Des tests d’activation croisés entre phéromones PapR et régulateurs PlcR de plusieurs souches du groupe B. cereus ont permis de montrer ainsi qu’il existait une spécificité d’activation selon les souches, déterminée par le premier résidu du pentapeptide (Slamti et Lereclus 2002). Ainsi il existe 4 groupes distincts de phéromone PapR, associés chacun à un régulateur PlcR. Aucune activation croisée entre phéromone et régulateur de groupe différents n’est possible ce qui souligne la grande spécificité de l’interaction entre la phéromone et son régulateur (Slamti et Lereclus 2005).

c. Un système Opp spécifique ?

Le système Opp caractérisé précédemment permet donc l’entrée du peptide PapR. Ce même transporteur semble également impliqué dans un autre phénomène puisque le mutant opp- présente un défaut important de sporulation en milieu de laboratoire LB. Cependant ce phénotype semble milieu-dépendant puisque dans un milieu chimiquement défini aucune différence de sporulation n’est observée (Gominet et al. 2001). Par analogie avec B. subtilis, on peut alors penser que ce système Opp permet l’entrée d’une phéromone type Phr qui agirait sur le régulateur Spo0A, présent également chez B. thuringiensis. L’absence de phénotype en milieu chimiquement défini pourrait s’expliquer par exemple, par une expression très faible dans ce milieu du transporteur Opp mis en évidence. Un autre transporteur de peptides prendrait alors le relais et assurerait le transport de la phéromone dans ces conditions.

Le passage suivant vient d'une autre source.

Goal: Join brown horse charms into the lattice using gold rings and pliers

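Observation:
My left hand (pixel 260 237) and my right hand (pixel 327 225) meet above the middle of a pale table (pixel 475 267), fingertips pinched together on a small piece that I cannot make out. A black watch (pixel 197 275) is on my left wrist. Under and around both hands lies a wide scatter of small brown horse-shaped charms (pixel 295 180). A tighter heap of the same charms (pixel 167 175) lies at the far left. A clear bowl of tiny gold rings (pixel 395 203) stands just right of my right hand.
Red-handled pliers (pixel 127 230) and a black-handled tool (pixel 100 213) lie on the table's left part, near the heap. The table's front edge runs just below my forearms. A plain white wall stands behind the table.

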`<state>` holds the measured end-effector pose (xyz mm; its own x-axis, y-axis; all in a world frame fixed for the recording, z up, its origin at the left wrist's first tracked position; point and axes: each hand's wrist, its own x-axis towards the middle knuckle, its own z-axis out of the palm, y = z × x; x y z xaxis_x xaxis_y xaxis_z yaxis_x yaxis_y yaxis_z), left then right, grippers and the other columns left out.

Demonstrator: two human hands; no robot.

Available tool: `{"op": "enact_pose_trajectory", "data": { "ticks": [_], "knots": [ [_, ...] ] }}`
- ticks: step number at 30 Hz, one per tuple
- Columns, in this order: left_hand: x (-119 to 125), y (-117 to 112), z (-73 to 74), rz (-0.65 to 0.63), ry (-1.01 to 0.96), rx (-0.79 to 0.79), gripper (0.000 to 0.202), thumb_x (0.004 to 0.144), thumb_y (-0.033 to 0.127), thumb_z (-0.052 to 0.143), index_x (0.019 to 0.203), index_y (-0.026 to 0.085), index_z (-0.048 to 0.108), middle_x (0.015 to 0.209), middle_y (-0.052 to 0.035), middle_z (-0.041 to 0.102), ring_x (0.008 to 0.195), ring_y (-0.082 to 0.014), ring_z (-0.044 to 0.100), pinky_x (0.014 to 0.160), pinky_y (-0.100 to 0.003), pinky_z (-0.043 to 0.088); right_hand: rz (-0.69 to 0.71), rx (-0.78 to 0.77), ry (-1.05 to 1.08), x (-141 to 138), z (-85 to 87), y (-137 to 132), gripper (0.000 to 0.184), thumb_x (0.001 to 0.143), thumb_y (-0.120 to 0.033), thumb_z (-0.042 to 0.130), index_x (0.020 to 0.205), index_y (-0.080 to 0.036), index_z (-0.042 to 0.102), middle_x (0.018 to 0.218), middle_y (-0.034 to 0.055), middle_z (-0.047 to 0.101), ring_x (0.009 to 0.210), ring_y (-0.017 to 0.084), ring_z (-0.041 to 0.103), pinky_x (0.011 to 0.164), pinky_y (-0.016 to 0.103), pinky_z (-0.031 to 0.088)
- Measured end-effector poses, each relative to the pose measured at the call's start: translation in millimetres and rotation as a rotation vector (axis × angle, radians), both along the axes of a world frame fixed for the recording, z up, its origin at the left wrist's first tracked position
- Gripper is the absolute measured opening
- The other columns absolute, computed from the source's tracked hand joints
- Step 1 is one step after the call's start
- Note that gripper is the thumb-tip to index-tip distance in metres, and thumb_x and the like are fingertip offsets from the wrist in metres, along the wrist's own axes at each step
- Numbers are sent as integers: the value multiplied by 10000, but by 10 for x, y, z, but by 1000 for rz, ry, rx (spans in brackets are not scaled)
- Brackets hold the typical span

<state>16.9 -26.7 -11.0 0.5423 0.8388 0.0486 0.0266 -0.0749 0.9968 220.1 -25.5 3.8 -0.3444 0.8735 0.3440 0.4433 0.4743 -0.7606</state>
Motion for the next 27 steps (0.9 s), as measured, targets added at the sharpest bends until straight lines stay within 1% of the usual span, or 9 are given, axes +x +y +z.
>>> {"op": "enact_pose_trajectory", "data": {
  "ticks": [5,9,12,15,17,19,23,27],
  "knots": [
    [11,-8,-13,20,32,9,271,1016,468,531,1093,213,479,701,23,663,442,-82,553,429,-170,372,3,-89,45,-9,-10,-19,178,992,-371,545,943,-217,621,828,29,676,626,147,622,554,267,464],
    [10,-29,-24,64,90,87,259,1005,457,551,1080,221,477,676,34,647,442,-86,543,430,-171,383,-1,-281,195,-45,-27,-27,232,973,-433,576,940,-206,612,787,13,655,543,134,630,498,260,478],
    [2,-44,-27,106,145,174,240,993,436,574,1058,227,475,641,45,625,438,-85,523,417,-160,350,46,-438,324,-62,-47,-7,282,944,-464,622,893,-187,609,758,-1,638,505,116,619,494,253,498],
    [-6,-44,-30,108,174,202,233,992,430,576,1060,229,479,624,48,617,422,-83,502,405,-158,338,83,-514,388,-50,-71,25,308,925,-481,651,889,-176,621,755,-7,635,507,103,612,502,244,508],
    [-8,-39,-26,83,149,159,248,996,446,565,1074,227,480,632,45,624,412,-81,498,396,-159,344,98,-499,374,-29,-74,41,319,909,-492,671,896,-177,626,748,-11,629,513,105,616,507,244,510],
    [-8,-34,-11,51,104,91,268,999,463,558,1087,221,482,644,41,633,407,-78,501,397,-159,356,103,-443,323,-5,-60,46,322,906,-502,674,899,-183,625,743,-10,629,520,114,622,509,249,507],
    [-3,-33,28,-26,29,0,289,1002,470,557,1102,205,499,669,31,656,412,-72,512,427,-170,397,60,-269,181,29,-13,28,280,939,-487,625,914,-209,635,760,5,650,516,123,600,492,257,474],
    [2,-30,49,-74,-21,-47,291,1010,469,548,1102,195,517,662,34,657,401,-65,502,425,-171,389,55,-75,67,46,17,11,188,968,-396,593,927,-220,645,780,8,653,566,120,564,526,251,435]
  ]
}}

Il faut noter en effet, que les souches de B. thuringiensis séquencées possèdent dans leurs génomes un nombre exceptionnel de transporteurs de peptides Opp putatifs. Ainsi par analyse bioinformatique on peut trouver sur le chromosome 6 opérons opp complets (oppA,B,C,D,F), 10 gènes codant des OppA putatives indépendantes, plus des gènes codant

- 43 -

des OppA supplémentaires sur plasmide. Devant un nombre si important de transporteurs il est intéressant de constater qu’aucun des autres systèmes ne peut compenser la mutation d’un seul Opp en ce qui concerne l’import du peptide PapR. Cela suggère une spécialisation fonctionnelle de ces systèmes comme chez E. faecalis.

Aucune étude n’a été effectuée concernant l’import de peptides nutritionnels. Il serait cependant intéressant de déterminer lequel ou lesquels de ce(s) système(s) est impliqué dans cette fonction. On peut supposer qu’un autre système que celui identifié par le transport de PapR soit impliqué dans la nutrition. Dans ce cas, la multiplication de ces transporteurs chez B. thuringiensis pourrait s’expliquer par une spécialisation des Opp, chacun ayant sa fonction propre avec une affinité de substrat adaptée (large pour les transporteurs dédiés à la nutrition, restreinte mais efficace pour les transporteurs de phéromone). Une autre hypothèse pourrait être qu’il y ait une redondance fonctionnelle entre les différents systèmes mais qu’ils présentent des conditions d’expression et des régulations spécifiques à chacun. Finalement la réalité se place peut être entre les deux : des groupes de systèmes ou de protéines de fixation spécialisés dans une fonction précise mais ayant au sein du groupe des conditions d’expression différentes.